Originally this area was called County 5, when the Organic Act of May 2, 1890 created Oklahoma Territory. At an August 5, 1890 election, the voters of County 5 overwhelmingly voted for the name "Kingfisher" over "Hennessey" and "Harrison". The origin of the name is unclear. The Encyclopedia of Oklahoma History and Culture mentions three different possibilities. The first is that the name memorialized a local rancher, David King Fisher. The second version is that King and Fisher were two different settlers, whose names were combined for the county and town. The third explanation was that the name was for a rancher named John Fisher and for whom Uncle Johns Creek was named.

In November, 2022, the county gained national attention when four Chinese nationals were murdered, execution-style, at a Chinese-run marijuana farm at the crossroads hamlet of Lacey, near Hennessey. Prior to that, the farm had drawn some attention to itself by having armed guards visible at its perimeters, who hasselled anyone stopping nearby, including postal delivery personnel.

Geography
According to the U.S. Census Bureau, the county has a total area of , of which  is land and  (0.9%) is water. The principal waterway is the Cimarron River, which runs from northwest to east through the county.

Major highways
 U.S. Highway 81
 State Highway 3
 State Highway 33
 State Highway 51
 State Highway 132

Adjacent counties
Garfield County (north)
Logan County (east)
Canadian County (south)
Blaine County (west)
Major County (northwest)
Oklahoma County (southeast)

Demographics

As of the census of 2000, there were 13,926 people, 5,247 households, and 3,893 families residing in the county.  The population density was 15 people per square mile (6/km2).  There were 5,879 housing units at an average density of 6 per square mile (3/km2).  The racial makeup of the county was 88.09% White, 1.59% Black or African American, 3.02% Native American, 0.22% Asian, 0.01% Pacific Islander, 4.34% from other races, and 2.74% from two or more races.  6.90% of the population were Hispanic or Latino of any race.

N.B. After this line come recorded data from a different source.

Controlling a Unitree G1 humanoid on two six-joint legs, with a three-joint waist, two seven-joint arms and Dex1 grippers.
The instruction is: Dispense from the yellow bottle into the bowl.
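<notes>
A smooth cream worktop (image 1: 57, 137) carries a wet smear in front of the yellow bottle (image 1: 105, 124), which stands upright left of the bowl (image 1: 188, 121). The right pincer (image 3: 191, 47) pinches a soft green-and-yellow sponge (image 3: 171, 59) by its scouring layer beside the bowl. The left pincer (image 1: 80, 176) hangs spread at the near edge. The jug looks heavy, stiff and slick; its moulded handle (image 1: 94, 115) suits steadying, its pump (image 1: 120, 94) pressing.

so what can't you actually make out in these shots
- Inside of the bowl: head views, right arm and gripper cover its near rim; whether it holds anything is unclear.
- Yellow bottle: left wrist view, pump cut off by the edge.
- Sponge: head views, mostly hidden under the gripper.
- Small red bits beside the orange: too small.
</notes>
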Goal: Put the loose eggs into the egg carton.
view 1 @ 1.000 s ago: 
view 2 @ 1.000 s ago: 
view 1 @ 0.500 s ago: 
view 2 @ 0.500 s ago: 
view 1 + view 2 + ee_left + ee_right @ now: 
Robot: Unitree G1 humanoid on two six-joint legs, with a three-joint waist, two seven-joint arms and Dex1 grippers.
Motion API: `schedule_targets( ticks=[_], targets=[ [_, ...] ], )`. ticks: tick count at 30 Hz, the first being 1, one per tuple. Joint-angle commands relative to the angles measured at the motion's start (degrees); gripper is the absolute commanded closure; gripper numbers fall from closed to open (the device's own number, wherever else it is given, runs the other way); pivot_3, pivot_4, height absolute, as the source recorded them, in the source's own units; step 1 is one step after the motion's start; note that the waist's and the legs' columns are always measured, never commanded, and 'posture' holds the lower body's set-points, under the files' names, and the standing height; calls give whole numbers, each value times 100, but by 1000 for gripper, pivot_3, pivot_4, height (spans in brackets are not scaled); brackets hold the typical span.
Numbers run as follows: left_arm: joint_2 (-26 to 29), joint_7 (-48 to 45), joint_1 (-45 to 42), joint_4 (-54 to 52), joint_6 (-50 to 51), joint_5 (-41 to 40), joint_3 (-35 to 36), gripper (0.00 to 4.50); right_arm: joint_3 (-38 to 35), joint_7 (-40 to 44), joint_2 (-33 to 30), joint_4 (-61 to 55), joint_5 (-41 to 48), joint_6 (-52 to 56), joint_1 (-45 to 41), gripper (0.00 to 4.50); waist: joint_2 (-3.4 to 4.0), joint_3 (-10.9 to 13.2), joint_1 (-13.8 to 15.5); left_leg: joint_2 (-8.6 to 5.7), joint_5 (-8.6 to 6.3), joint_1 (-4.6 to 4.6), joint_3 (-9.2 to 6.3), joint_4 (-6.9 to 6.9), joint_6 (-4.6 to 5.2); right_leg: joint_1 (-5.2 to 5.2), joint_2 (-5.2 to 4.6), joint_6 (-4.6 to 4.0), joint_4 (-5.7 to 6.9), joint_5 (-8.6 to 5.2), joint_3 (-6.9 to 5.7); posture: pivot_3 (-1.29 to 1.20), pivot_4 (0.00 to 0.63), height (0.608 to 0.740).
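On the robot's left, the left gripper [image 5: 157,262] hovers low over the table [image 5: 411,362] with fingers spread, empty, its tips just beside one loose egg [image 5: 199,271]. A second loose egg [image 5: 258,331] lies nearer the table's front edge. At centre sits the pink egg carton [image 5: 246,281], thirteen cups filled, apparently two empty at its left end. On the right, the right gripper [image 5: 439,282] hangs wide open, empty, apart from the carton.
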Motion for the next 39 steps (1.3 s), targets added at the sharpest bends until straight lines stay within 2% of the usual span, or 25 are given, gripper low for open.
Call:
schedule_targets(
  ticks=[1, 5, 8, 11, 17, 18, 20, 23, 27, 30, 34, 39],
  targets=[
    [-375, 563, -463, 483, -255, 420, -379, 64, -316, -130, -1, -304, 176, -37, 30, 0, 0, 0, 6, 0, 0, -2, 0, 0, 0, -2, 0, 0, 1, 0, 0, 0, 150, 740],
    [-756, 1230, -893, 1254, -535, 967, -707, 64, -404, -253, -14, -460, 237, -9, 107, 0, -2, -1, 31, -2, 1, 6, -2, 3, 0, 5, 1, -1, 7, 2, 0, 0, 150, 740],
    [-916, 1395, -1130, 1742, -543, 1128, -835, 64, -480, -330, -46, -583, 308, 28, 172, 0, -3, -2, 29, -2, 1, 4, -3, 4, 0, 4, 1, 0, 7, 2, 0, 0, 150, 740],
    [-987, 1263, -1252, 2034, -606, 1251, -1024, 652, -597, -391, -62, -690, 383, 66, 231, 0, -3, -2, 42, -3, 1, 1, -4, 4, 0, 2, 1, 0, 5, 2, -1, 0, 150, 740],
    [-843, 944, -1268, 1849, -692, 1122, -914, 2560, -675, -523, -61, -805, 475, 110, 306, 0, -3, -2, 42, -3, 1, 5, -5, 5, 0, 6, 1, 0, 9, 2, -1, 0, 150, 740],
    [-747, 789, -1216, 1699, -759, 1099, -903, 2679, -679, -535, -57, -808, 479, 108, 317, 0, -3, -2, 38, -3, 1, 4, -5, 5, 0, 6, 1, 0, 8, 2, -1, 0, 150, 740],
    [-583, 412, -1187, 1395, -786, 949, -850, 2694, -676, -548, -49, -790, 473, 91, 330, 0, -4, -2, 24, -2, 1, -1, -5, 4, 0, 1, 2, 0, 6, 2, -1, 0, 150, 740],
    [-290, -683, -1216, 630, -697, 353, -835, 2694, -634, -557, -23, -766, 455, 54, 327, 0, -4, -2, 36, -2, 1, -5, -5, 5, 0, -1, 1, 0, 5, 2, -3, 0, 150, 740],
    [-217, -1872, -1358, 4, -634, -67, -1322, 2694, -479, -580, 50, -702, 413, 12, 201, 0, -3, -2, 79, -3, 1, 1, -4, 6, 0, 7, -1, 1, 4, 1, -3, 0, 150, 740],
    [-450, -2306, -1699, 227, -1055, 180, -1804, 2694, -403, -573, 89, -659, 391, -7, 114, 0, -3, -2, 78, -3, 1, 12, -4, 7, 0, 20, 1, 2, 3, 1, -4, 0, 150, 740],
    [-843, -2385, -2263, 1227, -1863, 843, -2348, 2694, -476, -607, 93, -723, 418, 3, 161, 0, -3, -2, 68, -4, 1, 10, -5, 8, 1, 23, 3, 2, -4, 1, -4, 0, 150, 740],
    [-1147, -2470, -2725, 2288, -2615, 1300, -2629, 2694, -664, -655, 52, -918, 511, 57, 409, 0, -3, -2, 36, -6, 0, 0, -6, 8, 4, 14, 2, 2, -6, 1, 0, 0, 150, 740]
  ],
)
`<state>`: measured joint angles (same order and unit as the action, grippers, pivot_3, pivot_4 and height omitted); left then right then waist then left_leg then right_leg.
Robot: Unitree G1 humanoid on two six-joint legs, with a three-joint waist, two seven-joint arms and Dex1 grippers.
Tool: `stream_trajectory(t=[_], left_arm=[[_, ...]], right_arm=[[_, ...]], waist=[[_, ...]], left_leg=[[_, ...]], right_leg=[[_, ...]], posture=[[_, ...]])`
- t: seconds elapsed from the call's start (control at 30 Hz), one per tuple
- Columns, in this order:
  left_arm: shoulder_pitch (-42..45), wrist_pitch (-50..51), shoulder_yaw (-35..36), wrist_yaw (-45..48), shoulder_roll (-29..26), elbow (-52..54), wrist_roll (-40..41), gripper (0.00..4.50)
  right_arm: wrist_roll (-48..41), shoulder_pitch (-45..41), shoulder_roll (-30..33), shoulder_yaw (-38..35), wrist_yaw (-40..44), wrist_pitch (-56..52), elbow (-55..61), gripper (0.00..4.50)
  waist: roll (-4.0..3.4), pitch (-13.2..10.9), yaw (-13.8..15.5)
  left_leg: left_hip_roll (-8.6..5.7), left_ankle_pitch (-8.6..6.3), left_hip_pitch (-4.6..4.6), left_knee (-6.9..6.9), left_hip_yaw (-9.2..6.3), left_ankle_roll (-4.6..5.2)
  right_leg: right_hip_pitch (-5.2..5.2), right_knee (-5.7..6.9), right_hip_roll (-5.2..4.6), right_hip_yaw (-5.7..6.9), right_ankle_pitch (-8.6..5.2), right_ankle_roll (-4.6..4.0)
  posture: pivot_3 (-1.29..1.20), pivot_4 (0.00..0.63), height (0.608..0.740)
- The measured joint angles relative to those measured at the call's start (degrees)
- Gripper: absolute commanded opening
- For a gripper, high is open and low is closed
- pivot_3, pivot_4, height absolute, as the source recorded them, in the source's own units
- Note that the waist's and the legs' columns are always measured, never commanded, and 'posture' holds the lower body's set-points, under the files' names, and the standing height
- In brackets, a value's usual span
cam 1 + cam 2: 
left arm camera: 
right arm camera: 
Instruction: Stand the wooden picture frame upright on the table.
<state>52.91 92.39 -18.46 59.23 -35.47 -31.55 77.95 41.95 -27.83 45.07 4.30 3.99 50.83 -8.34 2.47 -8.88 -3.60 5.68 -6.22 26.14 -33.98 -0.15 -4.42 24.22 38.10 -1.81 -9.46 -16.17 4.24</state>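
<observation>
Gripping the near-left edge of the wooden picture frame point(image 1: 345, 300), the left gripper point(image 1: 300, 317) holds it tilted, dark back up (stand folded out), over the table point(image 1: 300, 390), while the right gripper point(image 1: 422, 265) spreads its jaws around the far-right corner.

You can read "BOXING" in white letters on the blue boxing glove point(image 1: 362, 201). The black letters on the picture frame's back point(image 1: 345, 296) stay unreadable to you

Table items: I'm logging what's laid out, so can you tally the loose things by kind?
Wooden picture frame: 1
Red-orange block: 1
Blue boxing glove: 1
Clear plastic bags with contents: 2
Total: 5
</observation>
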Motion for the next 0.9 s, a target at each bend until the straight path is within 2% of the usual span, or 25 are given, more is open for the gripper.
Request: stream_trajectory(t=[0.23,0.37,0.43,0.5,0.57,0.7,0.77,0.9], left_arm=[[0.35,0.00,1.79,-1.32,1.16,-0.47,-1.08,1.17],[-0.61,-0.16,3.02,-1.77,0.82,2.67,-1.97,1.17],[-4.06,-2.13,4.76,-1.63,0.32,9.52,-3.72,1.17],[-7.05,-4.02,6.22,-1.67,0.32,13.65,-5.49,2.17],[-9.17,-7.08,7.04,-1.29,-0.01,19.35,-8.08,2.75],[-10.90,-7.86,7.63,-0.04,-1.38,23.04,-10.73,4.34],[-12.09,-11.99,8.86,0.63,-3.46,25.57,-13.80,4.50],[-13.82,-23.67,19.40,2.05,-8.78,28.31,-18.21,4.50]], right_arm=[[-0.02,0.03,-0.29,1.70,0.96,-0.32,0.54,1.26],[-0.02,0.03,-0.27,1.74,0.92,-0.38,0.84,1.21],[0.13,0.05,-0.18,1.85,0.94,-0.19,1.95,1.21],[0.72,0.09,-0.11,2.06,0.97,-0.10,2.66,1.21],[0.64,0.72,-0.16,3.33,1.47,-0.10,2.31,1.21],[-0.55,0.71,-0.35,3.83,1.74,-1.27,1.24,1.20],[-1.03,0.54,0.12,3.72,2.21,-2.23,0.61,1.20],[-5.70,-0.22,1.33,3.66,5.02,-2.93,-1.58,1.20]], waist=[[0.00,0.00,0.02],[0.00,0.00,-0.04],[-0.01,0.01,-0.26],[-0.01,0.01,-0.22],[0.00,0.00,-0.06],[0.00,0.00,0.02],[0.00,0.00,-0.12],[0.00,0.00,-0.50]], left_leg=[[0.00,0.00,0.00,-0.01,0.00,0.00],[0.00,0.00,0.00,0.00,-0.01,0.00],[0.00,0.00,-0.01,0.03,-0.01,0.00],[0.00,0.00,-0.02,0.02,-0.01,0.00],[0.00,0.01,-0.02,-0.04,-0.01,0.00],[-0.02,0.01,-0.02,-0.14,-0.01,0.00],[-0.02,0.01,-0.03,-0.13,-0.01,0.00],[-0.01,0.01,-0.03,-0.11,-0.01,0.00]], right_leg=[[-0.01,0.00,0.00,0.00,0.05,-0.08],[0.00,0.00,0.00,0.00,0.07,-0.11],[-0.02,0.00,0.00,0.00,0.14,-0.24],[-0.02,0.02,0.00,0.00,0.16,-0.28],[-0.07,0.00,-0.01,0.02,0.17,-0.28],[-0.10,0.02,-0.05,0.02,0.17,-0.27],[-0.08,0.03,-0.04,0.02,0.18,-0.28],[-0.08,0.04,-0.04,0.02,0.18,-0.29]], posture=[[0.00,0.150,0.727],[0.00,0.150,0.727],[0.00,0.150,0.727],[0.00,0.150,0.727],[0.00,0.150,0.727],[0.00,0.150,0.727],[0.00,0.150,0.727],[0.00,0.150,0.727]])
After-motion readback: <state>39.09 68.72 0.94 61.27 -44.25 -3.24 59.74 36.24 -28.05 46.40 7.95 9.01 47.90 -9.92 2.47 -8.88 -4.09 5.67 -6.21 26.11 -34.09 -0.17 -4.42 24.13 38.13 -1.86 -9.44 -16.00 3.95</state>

There were 5,247 households, out of which 35.40% had children under the age of 18 living with them, 62.20% were married couples living together, 8.00% had a female householder with no husband present, and 25.80% were non-families. 23.50% of all households were made up of individuals, and 12.00% had someone living alone who was 65 years of age or older.  The average household size was 2.60 and the average family size was 3.08.

In the county, the population was spread out, with 27.20% under the age of 18, 8.20% from 18 to 24, 26.80% from 25 to 44, 22.40% from 45 to 64, and 15.40% who were 65 years of age or older.  The median age was 38 years. For every 100 females there were 95.10 males.  For every 100 females age 18 and over, there were 92.90 males.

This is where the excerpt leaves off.